PROVIDED DATA:
__________________________________________________

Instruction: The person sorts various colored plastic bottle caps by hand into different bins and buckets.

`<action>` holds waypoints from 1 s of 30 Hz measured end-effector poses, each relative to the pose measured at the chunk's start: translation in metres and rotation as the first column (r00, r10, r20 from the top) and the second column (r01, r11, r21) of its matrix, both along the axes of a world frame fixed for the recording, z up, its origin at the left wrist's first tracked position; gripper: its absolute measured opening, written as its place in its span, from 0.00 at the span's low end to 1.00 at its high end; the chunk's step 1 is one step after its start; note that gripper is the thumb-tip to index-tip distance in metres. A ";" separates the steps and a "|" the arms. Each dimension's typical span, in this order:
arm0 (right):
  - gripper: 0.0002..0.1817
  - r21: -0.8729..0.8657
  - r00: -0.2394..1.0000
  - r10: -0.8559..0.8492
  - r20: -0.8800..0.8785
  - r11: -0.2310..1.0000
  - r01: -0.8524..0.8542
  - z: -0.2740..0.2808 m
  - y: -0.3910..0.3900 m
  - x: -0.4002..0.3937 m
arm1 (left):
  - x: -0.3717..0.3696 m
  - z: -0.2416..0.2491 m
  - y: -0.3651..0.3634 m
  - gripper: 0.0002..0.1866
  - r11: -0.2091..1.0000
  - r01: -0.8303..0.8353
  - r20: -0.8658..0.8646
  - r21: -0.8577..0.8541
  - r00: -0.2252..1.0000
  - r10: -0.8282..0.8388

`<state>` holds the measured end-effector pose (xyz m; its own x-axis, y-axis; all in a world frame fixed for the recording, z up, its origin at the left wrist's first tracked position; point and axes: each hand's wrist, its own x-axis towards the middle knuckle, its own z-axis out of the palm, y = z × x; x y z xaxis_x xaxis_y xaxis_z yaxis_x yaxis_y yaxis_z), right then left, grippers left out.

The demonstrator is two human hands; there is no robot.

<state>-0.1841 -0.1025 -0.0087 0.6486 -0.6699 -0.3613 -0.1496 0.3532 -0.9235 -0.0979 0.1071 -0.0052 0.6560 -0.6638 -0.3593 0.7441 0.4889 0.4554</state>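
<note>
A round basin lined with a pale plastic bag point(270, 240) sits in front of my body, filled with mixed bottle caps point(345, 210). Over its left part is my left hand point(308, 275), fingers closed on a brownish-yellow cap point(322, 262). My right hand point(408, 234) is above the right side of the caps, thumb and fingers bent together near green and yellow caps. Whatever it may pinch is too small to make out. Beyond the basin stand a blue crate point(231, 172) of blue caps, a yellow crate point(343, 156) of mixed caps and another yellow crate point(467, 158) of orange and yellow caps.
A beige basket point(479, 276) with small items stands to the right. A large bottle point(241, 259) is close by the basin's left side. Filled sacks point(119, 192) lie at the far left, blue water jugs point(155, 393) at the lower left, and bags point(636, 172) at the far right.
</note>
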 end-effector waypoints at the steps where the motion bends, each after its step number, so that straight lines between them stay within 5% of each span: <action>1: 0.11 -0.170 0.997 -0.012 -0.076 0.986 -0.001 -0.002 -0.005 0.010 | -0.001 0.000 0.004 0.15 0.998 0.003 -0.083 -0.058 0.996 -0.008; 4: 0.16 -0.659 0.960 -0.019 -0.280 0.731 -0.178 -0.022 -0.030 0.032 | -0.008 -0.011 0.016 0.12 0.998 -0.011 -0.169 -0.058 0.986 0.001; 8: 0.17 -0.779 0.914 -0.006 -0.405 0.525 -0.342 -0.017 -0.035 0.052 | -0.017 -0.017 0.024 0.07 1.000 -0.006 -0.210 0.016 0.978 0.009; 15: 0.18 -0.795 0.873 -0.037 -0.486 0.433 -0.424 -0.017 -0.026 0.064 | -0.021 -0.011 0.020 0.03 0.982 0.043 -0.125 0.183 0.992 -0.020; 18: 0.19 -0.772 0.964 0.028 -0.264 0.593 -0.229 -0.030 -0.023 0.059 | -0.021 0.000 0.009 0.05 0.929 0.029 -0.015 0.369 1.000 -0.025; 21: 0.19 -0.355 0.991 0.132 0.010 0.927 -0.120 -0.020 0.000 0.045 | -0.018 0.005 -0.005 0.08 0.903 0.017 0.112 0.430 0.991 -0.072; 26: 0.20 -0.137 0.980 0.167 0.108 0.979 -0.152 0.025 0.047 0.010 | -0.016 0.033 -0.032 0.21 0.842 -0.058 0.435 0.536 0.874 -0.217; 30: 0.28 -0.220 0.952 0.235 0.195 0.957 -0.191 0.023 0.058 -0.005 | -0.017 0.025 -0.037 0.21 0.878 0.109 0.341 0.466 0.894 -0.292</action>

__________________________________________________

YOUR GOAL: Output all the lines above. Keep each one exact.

RESPONSE TO THE EXERCISE:
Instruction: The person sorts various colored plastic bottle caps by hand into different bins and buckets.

`<action>` holds waypoints from 1 s of 30 Hz measured end-effector poses, each relative to the pose measured at the chunk's start: translation in metres and rotation as the first column (r00, r10, r20 from the top) and the second column (r01, r11, r21) of its matrix, both along the axes of a world frame fixed for the recording, z up, its origin at the left wrist's first tracked position; gripper: its absolute measured opening, written as its place in its span, from 0.00 at the span's low end to 1.00 at its high end; the chunk's step 1 is one step after its start; note that gripper is the thumb-tip to index-tip distance in metres. A ";" separates the steps and a "|" the arms. Each dimension's typical span, in this order:
arm0 (right):
  - gripper: 0.0002..0.1817
  - r21: -0.8729..0.8657
  - r00: -0.2394..1.0000
  - r10: -0.8559..0.8492
  - r20: -0.8800..0.8785
  - r11: -0.2310..1.0000
  - r01: -0.8524..0.8542
  - z: -0.2740..0.2808 m
  - y: -0.3910..0.3900 m
  - x: -0.4002..0.3937 m
arm1 (left):
  - x: -0.3717..0.3696 m
  - z: -0.2416..0.2491 m
  - y: -0.3651..0.3634 m
  - gripper: 0.0002..0.1866
  - r11: -0.2091..1.0000
  - r01: -0.8303..0.8353
  - r20: -0.8658..0.8646
  - r21: -0.8577..0.8541
  - r00: -0.2252..1.0000
  - r10: -0.8282..0.8388

`<state>` holds the measured end-effector pose (xyz m; its own x-axis, y-axis; all in a world frame fixed for the recording, z up, its origin at the left wrist's first tracked position; point and axes: each hand's wrist, its own x-axis towards the middle knuckle, its own z-axis out of the palm, y = z × x; x y z xaxis_x xaxis_y xaxis_z yaxis_x yaxis_y yaxis_z), right then left, grippers left out.

The demonstrator is two human hands; there is no robot.

<state>-0.1841 -0.1025 -0.0087 0.6486 -0.6699 -0.3613 -0.1496 0.3532 -0.9235 -0.0979 0.1071 -0.0052 0.6560 -0.6638 -0.3593 0.7441 0.4889 0.4554</state>
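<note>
A round basin lined with a pale plastic bag point(270, 240) sits in front of my body, filled with mixed bottle caps point(345, 210). Over its left part is my left hand point(308, 275), fingers closed on a brownish-yellow cap point(322, 262). My right hand point(408, 234) is above the right side of the caps, thumb and fingers bent together near green and yellow caps. Whatever it may pinch is too small to make out. Beyond the basin stand a blue crate point(231, 172) of blue caps, a yellow crate point(343, 156) of mixed caps and another yellow crate point(467, 158) of orange and yellow caps.
A beige basket point(479, 276) with small items stands to the right. A large bottle point(241, 259) is close by the basin's left side. Filled sacks point(119, 192) lie at the far left, blue water jugs point(155, 393) at the lower left, and bags point(636, 172) at the far right.
</note>
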 end-effector waypoints at the steps where the motion bends, each after its step number, so that straight lines between them stay within 5% of each span: <action>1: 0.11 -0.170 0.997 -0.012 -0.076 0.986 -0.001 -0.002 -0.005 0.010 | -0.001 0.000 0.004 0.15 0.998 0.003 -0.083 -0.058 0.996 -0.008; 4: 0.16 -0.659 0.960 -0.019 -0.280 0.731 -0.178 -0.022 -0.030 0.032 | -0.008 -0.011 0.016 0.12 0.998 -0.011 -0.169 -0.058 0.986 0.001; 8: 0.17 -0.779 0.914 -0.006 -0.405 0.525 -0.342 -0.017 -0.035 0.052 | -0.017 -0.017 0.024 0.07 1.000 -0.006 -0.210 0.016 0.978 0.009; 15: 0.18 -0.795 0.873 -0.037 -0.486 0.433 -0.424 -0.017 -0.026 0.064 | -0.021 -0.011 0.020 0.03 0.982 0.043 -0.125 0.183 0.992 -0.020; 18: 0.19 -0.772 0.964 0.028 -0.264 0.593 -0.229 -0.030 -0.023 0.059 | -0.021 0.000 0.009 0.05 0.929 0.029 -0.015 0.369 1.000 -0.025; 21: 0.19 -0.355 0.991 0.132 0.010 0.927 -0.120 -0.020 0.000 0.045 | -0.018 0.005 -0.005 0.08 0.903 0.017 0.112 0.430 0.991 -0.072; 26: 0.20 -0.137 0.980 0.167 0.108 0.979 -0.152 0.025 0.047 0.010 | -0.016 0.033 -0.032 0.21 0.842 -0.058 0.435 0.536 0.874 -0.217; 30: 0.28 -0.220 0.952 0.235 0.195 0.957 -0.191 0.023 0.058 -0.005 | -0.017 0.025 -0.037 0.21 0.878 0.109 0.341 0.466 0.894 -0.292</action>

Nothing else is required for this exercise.